■ What you have to do
In the records below, find the line containing "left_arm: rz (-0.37" and the line containing "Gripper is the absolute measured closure"; please repeat exactly the lines from one to the other, both included, and nothing more.
· · · · ·
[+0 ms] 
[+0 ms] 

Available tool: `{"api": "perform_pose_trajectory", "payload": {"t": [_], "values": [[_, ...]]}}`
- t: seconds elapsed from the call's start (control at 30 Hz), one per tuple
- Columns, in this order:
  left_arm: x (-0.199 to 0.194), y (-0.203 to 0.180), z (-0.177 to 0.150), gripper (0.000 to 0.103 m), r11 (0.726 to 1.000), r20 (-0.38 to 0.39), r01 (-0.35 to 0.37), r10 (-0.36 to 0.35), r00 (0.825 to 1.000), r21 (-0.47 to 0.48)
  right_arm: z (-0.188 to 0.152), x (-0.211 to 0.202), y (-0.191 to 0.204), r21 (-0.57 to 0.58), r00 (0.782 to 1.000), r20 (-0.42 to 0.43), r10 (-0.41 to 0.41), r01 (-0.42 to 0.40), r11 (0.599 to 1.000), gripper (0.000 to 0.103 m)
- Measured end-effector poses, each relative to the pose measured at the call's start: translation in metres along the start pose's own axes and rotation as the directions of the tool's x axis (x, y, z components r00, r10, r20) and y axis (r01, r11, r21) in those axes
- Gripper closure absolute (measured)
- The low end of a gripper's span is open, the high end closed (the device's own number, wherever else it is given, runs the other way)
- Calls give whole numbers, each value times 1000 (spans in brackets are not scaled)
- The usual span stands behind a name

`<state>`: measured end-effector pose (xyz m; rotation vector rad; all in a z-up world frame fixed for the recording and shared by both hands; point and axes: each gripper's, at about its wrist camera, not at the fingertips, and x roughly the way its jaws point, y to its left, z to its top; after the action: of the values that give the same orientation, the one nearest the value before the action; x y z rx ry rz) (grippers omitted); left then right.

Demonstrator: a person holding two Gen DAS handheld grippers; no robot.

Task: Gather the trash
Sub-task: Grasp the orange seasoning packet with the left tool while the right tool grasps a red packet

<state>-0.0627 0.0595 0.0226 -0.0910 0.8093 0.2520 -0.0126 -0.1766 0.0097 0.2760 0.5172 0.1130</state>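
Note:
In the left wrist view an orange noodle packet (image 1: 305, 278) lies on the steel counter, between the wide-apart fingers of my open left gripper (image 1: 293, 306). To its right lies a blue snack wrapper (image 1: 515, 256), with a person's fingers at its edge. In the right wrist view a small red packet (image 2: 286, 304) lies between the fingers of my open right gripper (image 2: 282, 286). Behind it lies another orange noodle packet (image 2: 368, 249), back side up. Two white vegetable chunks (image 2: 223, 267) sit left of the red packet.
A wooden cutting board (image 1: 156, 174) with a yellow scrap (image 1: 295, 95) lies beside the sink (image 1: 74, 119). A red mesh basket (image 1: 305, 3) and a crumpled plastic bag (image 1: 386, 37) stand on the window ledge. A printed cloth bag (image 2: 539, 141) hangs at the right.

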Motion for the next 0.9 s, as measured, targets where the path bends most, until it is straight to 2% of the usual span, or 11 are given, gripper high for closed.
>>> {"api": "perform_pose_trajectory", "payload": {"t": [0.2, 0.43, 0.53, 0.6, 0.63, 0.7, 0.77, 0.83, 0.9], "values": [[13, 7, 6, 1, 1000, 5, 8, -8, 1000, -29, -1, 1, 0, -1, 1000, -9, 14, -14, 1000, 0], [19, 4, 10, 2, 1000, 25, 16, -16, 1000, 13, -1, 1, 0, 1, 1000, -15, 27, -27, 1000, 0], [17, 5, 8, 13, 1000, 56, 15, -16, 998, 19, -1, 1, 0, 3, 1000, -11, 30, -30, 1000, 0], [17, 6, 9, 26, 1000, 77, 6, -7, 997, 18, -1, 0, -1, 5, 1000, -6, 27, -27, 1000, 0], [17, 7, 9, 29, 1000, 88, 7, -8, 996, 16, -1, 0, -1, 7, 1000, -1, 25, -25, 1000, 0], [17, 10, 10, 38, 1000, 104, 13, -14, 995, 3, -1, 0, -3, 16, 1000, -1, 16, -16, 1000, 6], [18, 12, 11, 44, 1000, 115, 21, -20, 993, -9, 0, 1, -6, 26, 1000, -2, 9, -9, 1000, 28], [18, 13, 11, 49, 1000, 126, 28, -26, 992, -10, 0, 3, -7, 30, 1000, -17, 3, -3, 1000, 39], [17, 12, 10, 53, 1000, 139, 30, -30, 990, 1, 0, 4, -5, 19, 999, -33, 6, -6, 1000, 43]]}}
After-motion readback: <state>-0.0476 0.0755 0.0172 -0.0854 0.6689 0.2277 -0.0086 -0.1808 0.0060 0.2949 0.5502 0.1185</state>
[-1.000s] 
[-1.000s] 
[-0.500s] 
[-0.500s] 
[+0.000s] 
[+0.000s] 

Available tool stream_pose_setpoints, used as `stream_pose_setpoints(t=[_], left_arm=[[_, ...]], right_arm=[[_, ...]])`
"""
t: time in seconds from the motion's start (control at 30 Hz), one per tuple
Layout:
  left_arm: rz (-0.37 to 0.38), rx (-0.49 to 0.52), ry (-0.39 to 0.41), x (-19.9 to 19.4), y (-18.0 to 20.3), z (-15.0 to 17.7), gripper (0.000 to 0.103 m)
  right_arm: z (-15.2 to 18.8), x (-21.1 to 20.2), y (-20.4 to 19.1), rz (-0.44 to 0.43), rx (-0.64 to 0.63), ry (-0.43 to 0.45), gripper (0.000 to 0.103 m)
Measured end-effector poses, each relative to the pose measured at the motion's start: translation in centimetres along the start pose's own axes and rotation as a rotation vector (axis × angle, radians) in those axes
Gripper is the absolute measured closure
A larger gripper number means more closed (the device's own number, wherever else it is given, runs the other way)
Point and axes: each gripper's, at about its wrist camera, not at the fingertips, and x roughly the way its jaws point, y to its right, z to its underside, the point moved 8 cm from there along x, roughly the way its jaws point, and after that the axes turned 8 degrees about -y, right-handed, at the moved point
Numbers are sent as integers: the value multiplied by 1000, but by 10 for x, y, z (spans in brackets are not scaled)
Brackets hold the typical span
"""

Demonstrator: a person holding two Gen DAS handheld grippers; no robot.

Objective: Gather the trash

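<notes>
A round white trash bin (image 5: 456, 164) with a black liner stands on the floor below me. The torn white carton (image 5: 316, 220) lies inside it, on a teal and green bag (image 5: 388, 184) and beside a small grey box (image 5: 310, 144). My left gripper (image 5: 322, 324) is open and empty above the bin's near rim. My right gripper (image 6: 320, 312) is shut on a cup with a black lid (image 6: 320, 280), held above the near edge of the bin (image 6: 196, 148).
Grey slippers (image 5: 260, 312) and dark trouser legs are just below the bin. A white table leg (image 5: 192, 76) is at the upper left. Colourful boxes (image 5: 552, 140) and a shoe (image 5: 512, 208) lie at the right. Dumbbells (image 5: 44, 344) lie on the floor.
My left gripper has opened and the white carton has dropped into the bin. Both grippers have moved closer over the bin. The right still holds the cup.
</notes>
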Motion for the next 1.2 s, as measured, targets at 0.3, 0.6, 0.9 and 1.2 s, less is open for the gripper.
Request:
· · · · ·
■ Written answer
  left_arm: rz (-0.37 to 0.38), rx (-0.49 to 0.52), ry (-0.39 to 0.41), x (-19.9 to 19.4), y (-18.0 to 20.3), z (-15.0 to 17.7), gripper (0.000 to 0.103 m)
  right_arm: z (-15.2 to 18.8), x (-21.1 to 20.2), y (-20.4 to 19.1), rz (-0.44 to 0.43), rx (-0.64 to 0.63), ry (-0.43 to 0.45), gripper (0.000 to 0.103 m)
Measured end-effector poses, each relative to the pose measured at the motion's start: translation in centimetres along the start pose's own axes and rotation as a rotation vector (axis × angle, radians) in those axes
Gripper is the absolute measured closure

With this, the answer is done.